ANEMIA NA DOENÇA RENAL

A anemia é um achado comum em diversas doenças não hematológicas, especialmente na doença renal crônica. Essa condição afeta cerca de 1% da população e está frequentemente associada a causas como nefropatia diabética, nefropatia hipertensiva e glomerulopatias primárias ou secundárias.

A anemia costuma se desenvolver de forma lenta e silenciosa à medida que a taxa de filtração glomerular cai para valores abaixo de 30 a 40 mL/min, bem como quando o clearance de creatinina é inferior a 40 mL/min. Em indivíduos com peso médio, essa redução corresponde a uma creatininemia acima de 2 mg/dL ou 3 mg/dL.

Embora a anemia da nefropatia crônica tenha origem multifatorial, o principal mecanismo envolvido é a diminuição da produção de eritropoetina pelo parênquima renal.

O rim, responsável fisiologicamente pela síntese desse hormônio, perde gradualmente sua capacidade produtora à medida que o tecido funcional é destruído. Consequentemente, a eritropoiese torna-se insuficiente.

Além disso, outros fatores contribuem para agravar o quadro anêmico, como:

  • Toxinas urêmicas, que atuam como inibidores da eritropoese medular;
  • Alterações enzimáticas, eletrolíticas e de membrana das hemácias, que passam a ser reconhecidas mais facilmente pelos macrófagos esplênicos, reduzindo sua vida média para cerca de 60 a 70 dias;
  • Efeito do paratormônio (PTH), que inibe a eritropoese e pode causar mielofibrose leve a moderada.

Achados Laboratoriais na Anemia por doença renal

A anemia associada à síndrome urêmica apresenta caráter progressivo, podendo reduzir o hematócrito para valores entre 15% e 30%. Em geral, trata-se de uma anemia normocítica e normocrômica, cuja gravidade aumenta conforme se agrava a disfunção renal.

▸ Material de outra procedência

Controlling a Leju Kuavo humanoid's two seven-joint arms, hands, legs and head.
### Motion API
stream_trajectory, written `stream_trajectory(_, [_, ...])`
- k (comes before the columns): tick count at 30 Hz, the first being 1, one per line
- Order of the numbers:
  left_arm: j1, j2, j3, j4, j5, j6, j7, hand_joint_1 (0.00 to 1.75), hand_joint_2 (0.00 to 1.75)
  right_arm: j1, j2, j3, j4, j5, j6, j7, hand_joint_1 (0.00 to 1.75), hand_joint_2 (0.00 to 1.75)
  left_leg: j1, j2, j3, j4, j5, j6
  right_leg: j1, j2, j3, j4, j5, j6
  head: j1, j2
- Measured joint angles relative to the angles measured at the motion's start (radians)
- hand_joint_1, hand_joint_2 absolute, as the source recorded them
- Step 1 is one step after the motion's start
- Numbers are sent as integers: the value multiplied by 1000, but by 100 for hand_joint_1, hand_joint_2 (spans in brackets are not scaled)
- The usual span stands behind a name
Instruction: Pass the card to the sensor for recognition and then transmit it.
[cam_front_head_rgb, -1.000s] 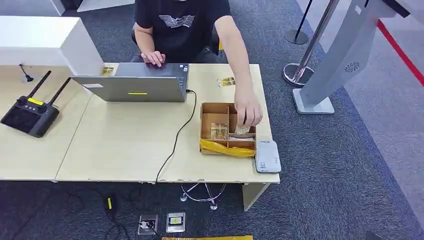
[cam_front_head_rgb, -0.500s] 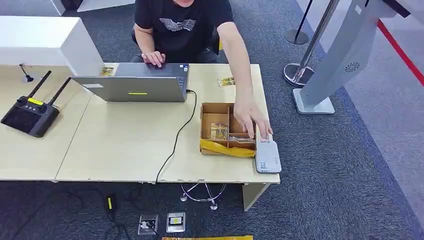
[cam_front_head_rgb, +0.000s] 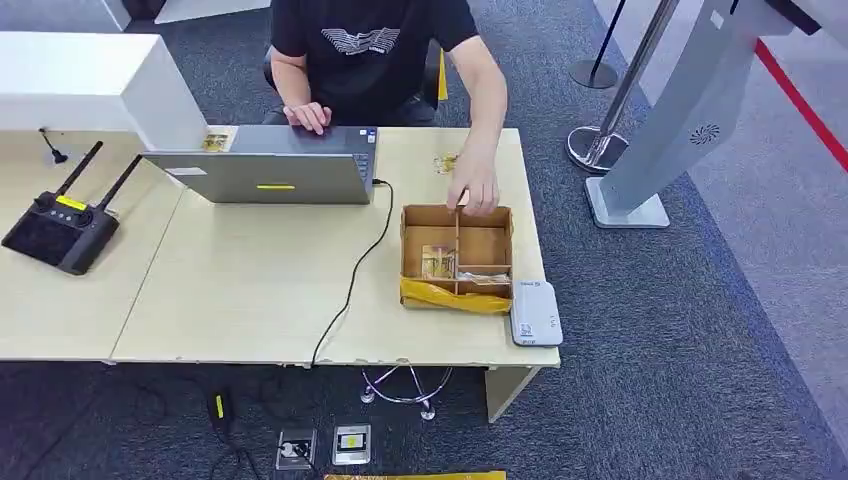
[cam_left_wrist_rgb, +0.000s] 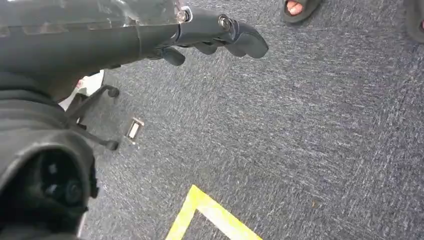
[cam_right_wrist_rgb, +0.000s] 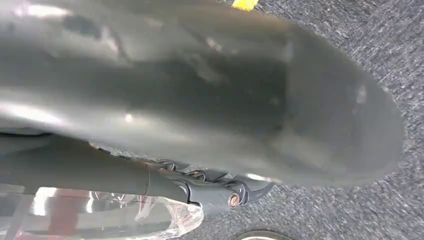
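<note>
Bench: pale wood, on grey carpet. On it: laptop, black remote w/ antennas, cardboard box w/ dividers, white sensor touching box's near right corner. Card lies in box's left compartment. Person's hand on box's far rim. My left hand hangs over carpet, its fingers loosely curled, holding nothing. My right hand: mostly hidden behind grey cover, fingers' state can't tell.

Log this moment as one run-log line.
left robot hand: open, over carpet | right robot hand: state unclear | card: in cardboard box | card reader: beside box | person's hand: at box rim
</note>
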Motion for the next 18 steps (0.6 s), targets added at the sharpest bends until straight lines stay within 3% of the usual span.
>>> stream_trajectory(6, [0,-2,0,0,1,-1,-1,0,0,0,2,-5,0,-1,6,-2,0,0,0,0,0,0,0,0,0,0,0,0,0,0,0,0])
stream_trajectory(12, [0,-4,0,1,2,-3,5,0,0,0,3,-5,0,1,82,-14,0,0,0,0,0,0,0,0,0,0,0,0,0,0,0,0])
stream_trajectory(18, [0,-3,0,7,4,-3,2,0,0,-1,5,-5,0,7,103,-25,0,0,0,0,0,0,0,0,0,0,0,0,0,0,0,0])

A anemia associada à síndrome urêmica apresenta caráter progressivo, podendo reduzir o hematócrito para valores entre 15% e 30%. Em geral, trata-se de uma anemia normocítica e normocrômica, cuja gravidade aumenta conforme se agrava a disfunção renal.

Na maioria dos casos, o índice de produção reticulocitária permanece dentro da normalidade. No entanto, quando a ureia sérica ultrapassa 500 mg/dL, pode ocorrer um leve aumento no número de reticulócitos, refletindo uma resposta compensatória da medula óssea.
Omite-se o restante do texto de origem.